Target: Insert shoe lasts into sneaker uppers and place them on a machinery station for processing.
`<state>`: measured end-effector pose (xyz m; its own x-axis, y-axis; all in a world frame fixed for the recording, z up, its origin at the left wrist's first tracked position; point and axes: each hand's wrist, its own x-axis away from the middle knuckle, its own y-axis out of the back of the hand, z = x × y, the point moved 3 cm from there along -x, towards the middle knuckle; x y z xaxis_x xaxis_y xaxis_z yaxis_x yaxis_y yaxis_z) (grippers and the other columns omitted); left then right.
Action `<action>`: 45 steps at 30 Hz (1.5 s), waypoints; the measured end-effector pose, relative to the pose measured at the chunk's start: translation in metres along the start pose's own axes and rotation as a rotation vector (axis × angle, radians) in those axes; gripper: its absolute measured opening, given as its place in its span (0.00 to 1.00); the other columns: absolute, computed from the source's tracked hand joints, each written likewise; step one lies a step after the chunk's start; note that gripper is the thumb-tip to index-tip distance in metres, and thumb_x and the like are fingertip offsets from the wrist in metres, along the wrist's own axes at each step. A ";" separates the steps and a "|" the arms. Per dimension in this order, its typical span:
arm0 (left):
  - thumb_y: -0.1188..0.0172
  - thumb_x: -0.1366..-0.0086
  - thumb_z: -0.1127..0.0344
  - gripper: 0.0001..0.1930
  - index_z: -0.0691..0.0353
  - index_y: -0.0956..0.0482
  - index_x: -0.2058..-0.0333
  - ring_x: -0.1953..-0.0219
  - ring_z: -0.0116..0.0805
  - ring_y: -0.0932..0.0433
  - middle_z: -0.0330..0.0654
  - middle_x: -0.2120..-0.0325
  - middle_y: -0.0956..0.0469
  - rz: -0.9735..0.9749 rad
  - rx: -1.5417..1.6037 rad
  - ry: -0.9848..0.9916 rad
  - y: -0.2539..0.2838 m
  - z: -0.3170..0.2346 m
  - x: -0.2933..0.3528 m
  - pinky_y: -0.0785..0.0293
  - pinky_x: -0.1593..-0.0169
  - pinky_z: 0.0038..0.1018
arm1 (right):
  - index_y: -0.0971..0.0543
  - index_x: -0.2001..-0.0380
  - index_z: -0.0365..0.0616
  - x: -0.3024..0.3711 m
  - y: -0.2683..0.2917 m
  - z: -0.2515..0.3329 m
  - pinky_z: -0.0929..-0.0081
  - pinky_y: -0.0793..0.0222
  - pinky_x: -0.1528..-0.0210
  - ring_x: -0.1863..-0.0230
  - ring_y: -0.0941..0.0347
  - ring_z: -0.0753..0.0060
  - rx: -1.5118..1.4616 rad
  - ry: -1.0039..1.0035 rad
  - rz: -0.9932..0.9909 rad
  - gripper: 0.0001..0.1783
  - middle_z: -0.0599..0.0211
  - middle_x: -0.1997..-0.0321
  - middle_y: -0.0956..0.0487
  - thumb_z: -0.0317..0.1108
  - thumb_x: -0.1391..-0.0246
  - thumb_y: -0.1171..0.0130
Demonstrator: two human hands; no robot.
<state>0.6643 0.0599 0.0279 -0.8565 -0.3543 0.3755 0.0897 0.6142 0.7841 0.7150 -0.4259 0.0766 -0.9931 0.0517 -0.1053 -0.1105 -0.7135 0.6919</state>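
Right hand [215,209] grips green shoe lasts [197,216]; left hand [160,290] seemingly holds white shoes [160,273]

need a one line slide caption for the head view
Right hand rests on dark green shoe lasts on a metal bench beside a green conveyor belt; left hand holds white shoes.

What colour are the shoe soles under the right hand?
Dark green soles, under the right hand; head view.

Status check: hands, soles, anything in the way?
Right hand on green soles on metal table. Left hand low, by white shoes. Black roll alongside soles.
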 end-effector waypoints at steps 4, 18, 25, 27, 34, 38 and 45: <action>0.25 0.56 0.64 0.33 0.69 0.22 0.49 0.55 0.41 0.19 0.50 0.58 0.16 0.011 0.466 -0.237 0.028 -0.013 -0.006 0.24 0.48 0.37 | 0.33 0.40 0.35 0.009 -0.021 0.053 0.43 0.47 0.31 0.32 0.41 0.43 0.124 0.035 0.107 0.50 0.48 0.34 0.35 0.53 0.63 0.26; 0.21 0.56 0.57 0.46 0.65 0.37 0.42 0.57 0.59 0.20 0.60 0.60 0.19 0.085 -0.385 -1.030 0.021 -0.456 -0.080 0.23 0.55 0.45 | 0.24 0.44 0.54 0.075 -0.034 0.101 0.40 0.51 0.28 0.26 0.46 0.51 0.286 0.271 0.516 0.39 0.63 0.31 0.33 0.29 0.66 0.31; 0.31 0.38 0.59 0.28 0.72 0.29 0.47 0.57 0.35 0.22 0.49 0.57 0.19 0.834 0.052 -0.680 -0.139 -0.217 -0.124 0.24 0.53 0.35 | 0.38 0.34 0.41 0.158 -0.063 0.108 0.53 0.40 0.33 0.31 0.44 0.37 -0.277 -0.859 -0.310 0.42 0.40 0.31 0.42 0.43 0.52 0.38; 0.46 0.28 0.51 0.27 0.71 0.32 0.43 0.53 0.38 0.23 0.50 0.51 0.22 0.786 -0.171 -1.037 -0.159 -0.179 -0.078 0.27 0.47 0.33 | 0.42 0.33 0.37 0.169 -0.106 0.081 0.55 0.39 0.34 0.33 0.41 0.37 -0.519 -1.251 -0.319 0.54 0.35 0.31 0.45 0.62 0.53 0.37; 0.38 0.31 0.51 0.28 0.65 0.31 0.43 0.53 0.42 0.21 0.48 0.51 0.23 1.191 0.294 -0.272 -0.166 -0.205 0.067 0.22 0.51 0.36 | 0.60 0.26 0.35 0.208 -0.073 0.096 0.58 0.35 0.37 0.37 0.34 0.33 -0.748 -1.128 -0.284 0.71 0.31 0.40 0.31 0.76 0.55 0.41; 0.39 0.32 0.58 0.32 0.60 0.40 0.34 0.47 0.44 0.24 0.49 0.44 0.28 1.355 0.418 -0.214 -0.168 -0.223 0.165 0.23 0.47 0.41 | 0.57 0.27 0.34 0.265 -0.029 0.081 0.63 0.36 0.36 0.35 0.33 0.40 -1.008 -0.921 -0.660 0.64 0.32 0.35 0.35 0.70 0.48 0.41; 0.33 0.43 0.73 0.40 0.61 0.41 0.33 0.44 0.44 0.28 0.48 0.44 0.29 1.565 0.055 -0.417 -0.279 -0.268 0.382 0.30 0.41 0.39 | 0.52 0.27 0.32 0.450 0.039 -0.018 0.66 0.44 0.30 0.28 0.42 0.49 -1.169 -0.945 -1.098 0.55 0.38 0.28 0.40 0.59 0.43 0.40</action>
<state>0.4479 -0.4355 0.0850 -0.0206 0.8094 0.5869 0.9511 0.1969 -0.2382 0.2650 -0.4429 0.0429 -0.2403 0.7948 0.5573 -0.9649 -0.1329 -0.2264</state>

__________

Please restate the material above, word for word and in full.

Target: Insert shoe lasts into sneaker uppers and place them on a machinery station for processing.
`<state>`: measured end-effector pose (xyz m; its own x-axis, y-axis; all in a world frame fixed for the recording, z up, its origin at the left wrist's first tracked position; point and axes: each hand's wrist, its own x-axis away from the middle knuckle, its own y-axis out of the back of the hand, z = x × y, the point moved 3 cm from there along -x, towards the middle knuckle; x y z xaxis_x xaxis_y xaxis_z yaxis_x yaxis_y yaxis_z) (grippers and the other columns omitted); left then right.
Action `<action>`: 45 steps at 30 Hz (1.5 s), waypoints; the measured end-effector pose, relative to the pose measured at the chunk's start: translation in metres along the start pose's own axes and rotation as a rotation vector (axis × angle, radians) in those axes; gripper: its absolute measured opening, given as its place in its span (0.00 to 1.00); the other columns: absolute, computed from the source's tracked hand joints, each written likewise; step one lies a step after the chunk's start; note that gripper is the thumb-tip to index-tip distance in metres, and thumb_x and the like are fingertip offsets from the wrist in metres, along the wrist's own axes at each step. A ";" separates the steps and a "|" the arms. Per dimension in this order, its typical span:
arm0 (left):
  - thumb_y: -0.1188..0.0172
  - thumb_x: -0.1366..-0.0086
  - thumb_z: -0.1127..0.0344
  - gripper: 0.0001..0.1930
  - index_z: -0.0691..0.0353
  - index_y: -0.0956..0.0482
  - index_x: -0.2058..-0.0333
  - ring_x: -0.1953..-0.0219
  - ring_z: -0.0116..0.0805
  - ring_y: -0.0932..0.0433
  - middle_z: -0.0330..0.0654
  - middle_x: -0.2120..-0.0325
  - middle_y: -0.0956..0.0469
  - rz: -0.9735..0.9749 rad
  - rx: -1.5417..1.6037 rad
  - ry: -0.9848..0.9916 rad
  - y: -0.2539..0.2838 m
  - z: -0.3170..0.2346 m
  - x: -0.2933..0.3528 m
  - pinky_y: -0.0785..0.0293
  - pinky_x: -0.1593..-0.0169
  - pinky_z: 0.0038..0.1018
arm1 (right):
  - index_y: -0.0971..0.0543
  - index_x: -0.2001..-0.0380
  - index_z: -0.0365..0.0616
  - x: -0.3024..0.3711 m
  - y: -0.2683..0.2917 m
  - z: -0.2515..0.3329 m
  - pinky_z: -0.0929..-0.0081
  - pinky_y: -0.0793..0.0222
  - pinky_x: -0.1528..-0.0210
  - ring_x: -0.1863..-0.0230
  - ring_y: -0.0941..0.0347
  - ring_z: -0.0753..0.0060
  - rx: -1.5118..1.4616 rad
  - ry: -1.0039..1.0035 rad
  - rz: -0.9932..0.9909 rad
  - gripper: 0.0001..0.1783
  - middle_z: -0.0599..0.0211
  - middle_x: -0.1997..-0.0321
  - middle_y: -0.0956..0.0487
  - thumb_z: -0.0317..0.1108
  - thumb_x: -0.1391..-0.0246
  - thumb_y: -0.1171..0.0130
Demonstrator: two human hands; no robot.
<state>0.6643 0.0599 0.0279 -0.8565 -0.3543 0.3755 0.0897 0.6142 0.7841 0.7150 -0.4259 0.0766 -0.9931 0.0517 -0.1053 -0.1105 -0.7135 0.6919</state>
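Right hand [215,209] grips green shoe lasts [197,216]; left hand [160,290] seemingly holds white shoes [160,273]

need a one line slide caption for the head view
Right hand rests on dark green shoe lasts on a metal bench beside a green conveyor belt; left hand holds white shoes.

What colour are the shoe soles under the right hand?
Dark green soles, under the right hand; head view.

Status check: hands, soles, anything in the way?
Right hand on green soles on metal table. Left hand low, by white shoes. Black roll alongside soles.
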 end-effector waypoints at steps 4, 18, 25, 27, 34, 38 and 45: <action>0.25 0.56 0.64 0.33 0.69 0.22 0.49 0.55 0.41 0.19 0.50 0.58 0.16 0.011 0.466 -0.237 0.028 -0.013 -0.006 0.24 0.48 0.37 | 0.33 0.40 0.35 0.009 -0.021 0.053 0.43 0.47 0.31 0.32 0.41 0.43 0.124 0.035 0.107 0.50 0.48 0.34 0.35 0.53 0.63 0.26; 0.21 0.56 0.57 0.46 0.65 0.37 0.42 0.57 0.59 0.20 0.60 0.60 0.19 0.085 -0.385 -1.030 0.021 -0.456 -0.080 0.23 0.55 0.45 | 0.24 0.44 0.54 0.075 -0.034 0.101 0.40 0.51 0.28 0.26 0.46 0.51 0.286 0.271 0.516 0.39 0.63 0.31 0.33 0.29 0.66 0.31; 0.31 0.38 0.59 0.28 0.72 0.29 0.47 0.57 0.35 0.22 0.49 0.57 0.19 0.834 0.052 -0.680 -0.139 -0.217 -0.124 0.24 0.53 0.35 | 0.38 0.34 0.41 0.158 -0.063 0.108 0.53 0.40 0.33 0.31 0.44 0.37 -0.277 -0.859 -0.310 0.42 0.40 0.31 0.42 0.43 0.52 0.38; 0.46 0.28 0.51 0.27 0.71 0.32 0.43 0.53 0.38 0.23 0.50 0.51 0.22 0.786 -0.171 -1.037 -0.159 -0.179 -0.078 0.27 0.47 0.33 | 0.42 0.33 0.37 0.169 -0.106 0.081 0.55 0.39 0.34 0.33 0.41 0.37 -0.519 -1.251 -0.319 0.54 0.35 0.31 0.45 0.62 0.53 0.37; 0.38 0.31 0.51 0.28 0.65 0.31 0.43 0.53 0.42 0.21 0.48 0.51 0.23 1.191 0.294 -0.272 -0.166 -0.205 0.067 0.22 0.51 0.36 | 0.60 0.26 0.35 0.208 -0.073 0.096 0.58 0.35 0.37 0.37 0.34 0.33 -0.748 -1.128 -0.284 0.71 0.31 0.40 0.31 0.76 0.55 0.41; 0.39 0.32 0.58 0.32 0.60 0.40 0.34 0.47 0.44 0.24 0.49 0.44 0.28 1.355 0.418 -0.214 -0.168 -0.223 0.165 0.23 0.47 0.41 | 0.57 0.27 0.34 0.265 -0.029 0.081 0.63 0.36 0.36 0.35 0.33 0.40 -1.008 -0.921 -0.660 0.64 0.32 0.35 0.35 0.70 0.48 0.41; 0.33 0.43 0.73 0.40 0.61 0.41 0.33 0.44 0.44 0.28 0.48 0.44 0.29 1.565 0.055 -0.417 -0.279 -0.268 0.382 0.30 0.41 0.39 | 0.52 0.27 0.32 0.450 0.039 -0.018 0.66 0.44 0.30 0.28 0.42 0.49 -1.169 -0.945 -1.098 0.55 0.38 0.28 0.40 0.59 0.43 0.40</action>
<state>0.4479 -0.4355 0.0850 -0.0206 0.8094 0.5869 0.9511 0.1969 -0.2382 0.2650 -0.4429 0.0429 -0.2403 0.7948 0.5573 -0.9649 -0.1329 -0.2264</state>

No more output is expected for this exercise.